§ Work instructions
When you respond, write out each entry exactly as it stands.

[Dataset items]
————————

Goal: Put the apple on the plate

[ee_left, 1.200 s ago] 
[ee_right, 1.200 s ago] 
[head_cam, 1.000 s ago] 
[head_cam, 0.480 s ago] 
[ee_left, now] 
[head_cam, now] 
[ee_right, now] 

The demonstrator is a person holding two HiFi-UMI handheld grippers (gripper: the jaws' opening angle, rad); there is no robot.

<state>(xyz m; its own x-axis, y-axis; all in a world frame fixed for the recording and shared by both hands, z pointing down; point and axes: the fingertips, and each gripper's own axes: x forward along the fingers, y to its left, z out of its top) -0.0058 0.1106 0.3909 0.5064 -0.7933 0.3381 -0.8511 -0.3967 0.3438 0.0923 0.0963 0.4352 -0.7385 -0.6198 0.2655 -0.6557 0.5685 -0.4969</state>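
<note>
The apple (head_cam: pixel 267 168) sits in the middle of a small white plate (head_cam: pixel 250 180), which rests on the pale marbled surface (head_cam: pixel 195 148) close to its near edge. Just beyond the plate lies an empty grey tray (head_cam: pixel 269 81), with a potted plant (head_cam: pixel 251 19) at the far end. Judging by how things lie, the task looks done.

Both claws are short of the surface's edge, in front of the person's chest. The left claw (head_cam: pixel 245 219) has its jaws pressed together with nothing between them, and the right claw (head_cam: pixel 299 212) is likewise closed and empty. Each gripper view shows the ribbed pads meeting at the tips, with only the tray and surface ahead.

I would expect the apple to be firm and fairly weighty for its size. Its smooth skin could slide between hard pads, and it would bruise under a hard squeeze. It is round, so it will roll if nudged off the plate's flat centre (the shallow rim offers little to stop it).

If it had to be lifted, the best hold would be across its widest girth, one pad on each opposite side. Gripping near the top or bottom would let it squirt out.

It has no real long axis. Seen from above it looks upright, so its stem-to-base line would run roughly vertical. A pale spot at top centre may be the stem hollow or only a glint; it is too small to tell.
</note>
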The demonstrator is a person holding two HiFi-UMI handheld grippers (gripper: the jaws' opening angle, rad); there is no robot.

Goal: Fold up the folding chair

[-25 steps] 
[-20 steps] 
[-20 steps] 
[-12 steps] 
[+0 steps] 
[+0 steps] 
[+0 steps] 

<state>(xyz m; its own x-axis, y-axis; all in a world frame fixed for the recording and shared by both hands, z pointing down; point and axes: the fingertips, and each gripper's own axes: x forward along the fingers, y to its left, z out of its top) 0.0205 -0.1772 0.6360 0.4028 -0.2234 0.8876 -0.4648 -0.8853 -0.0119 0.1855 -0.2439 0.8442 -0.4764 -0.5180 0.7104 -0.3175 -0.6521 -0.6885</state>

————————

§ Solution
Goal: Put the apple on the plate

[ee_left, 1.200 s ago] 
[ee_right, 1.200 s ago] 
[head_cam, 1.000 s ago] 
[head_cam, 0.480 s ago] 
[ee_left, now] 
[head_cam, now] 
[ee_right, now] 

The demonstrator is a person holding two HiFi-UMI handheld grippers (gripper: the jaws' opening angle, rad); there is no robot.

<state>(xyz m; its own x-axis, y-axis; all in a world frame fixed for the recording and shared by both hands, z pointing down; point and axes: the fingertips, and each gripper's own axes: x forward along the fingers, y to its left, z out of its top) -0.0058 0.1106 0.3909 0.5064 -0.7933 0.3381 -0.8511 -0.3967 0.3438 0.0923 0.0963 0.4352 -0.7385 -0.6198 0.2655 -0.6557 0.5685 -0.4969</state>
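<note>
The apple (head_cam: pixel 267 168) sits in the middle of a small white plate (head_cam: pixel 250 180), which rests on the pale marbled surface (head_cam: pixel 195 148) close to its near edge. Just beyond the plate lies an empty grey tray (head_cam: pixel 269 81), with a potted plant (head_cam: pixel 251 19) at the far end. Judging by how things lie, the task looks done.

Both claws are short of the surface's edge, in front of the person's chest. The left claw (head_cam: pixel 245 219) has its jaws pressed together with nothing between them, and the right claw (head_cam: pixel 299 212) is likewise closed and empty. Each gripper view shows the ribbed pads meeting at the tips, with only the tray and surface ahead.

I would expect the apple to be firm and fairly weighty for its size. Its smooth skin could slide between hard pads, and it would bruise under a hard squeeze. It is round, so it will roll if nudged off the plate's flat centre (the shallow rim offers little to stop it).

If it had to be lifted, the best hold would be across its widest girth, one pad on each opposite side. Gripping near the top or bottom would let it squirt out.

It has no real long axis. Seen from above it looks upright, so its stem-to-base line would run roughly vertical. A pale spot at top centre may be the stem hollow or only a glint; it is too small to tell.
</note>
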The demonstrator is a person holding two HiFi-UMI handheld grippers (gripper: the jaws' opening angle, rad); there is no robot.

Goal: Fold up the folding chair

[-25 steps] 
[-20 steps] 
[-20 steps] 
[-12 steps] 
[+0 steps] 
[+0 steps] 
[+0 steps] 

<state>(xyz m; its own x-axis, y-axis; all in a world frame fixed for the recording and shared by both hands, z pointing down; point and axes: the fingertips, and each gripper's own axes: x forward along the fingers, y to its left, z out of its top) 0.0205 -0.1772 0.6360 0.4028 -0.2234 0.8876 -0.4648 -0.8853 -0.0119 0.1855 -0.2439 0.8442 -0.4764 -0.5180 0.7104 -0.3175 -0.6521 -0.6885</state>

Nothing else is needed for this exercise.